Her dilemma bears some similarities to that of the highly publicised legal battle of Gregory K, the 12-year- old boy who last year persuaded the courts to let him 'divorce' his parents after they left him in care, and be adopted by his lawyer. Yesterday, Gregory - whose lawyer, George Russ, is representing Kimberly - was at the proceedings at Kimberly's request, giving television interviews with all the gruff-voiced authority of a seasoned litigator.

But her case is more complicated, the product of extraordinary circumstances which have already been the basis of a television film. Shortly after birth, Kimberly was mistakenly switched in hospital with another baby girl and was handed to Robert and Barbara Mays. Mrs Mays died some years ago. Kimberly's blood parents, Ernest and Regina Twigg, took home the Mays' child, Arlena. The mix-up was not revealed until Arlena died of a heart defect in 1988, when Kimberly was nine.

The court is being asked to consider whether the Twiggs should be allowed to visit Kimberly. Previous visiting rights were cancelled by Mr Mays, who says meetings with the Twiggs left Kimberly depressed and were affecting her school work.

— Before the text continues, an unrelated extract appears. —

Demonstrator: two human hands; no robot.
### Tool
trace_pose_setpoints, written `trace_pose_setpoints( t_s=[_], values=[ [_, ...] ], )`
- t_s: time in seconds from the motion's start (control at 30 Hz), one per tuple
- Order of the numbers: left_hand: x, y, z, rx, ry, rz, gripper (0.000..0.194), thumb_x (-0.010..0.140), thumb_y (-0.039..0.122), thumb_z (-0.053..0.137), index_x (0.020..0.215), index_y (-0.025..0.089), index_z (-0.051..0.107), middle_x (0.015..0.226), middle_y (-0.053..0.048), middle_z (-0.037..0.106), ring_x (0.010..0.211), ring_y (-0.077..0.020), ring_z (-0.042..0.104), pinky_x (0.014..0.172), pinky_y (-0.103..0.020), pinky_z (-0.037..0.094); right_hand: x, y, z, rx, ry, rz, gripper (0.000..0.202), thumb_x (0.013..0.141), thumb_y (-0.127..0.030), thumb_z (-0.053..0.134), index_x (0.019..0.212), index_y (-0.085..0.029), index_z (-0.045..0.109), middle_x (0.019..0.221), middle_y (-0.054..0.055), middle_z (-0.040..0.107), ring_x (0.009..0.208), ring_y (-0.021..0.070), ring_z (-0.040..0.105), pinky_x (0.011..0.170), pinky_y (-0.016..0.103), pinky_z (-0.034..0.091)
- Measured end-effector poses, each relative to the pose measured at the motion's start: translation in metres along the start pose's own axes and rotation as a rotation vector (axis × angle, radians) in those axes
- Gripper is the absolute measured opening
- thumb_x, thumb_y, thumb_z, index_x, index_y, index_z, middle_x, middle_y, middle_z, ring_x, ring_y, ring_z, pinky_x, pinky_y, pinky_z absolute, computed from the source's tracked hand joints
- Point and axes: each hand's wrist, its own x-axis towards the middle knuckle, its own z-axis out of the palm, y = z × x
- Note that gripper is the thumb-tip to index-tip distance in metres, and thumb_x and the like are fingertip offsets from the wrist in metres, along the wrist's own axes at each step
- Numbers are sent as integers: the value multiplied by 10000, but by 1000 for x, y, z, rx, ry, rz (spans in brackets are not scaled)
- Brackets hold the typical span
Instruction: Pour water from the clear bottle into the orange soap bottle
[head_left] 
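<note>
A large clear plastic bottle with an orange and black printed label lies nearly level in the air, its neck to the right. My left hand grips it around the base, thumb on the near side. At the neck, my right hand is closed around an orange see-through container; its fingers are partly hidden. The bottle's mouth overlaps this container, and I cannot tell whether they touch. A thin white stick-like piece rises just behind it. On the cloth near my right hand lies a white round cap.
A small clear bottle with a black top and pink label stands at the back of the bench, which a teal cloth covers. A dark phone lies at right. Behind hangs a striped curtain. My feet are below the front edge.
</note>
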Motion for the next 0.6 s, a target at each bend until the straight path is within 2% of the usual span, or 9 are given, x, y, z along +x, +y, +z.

Yesterday, the issue at the centre of the case came to the fore: a psychologist hired by the Twiggs told the court that he felt Kimberly was too immature to be able to make a decision. But the age at which a child can determine hos or her fate remains a question that America's myriad state and federal laws has yet to clarify. Kimberly, a adult-looking bespectacled girl, would argue that a 14-year-old is old enough to be allowed to say 'no'.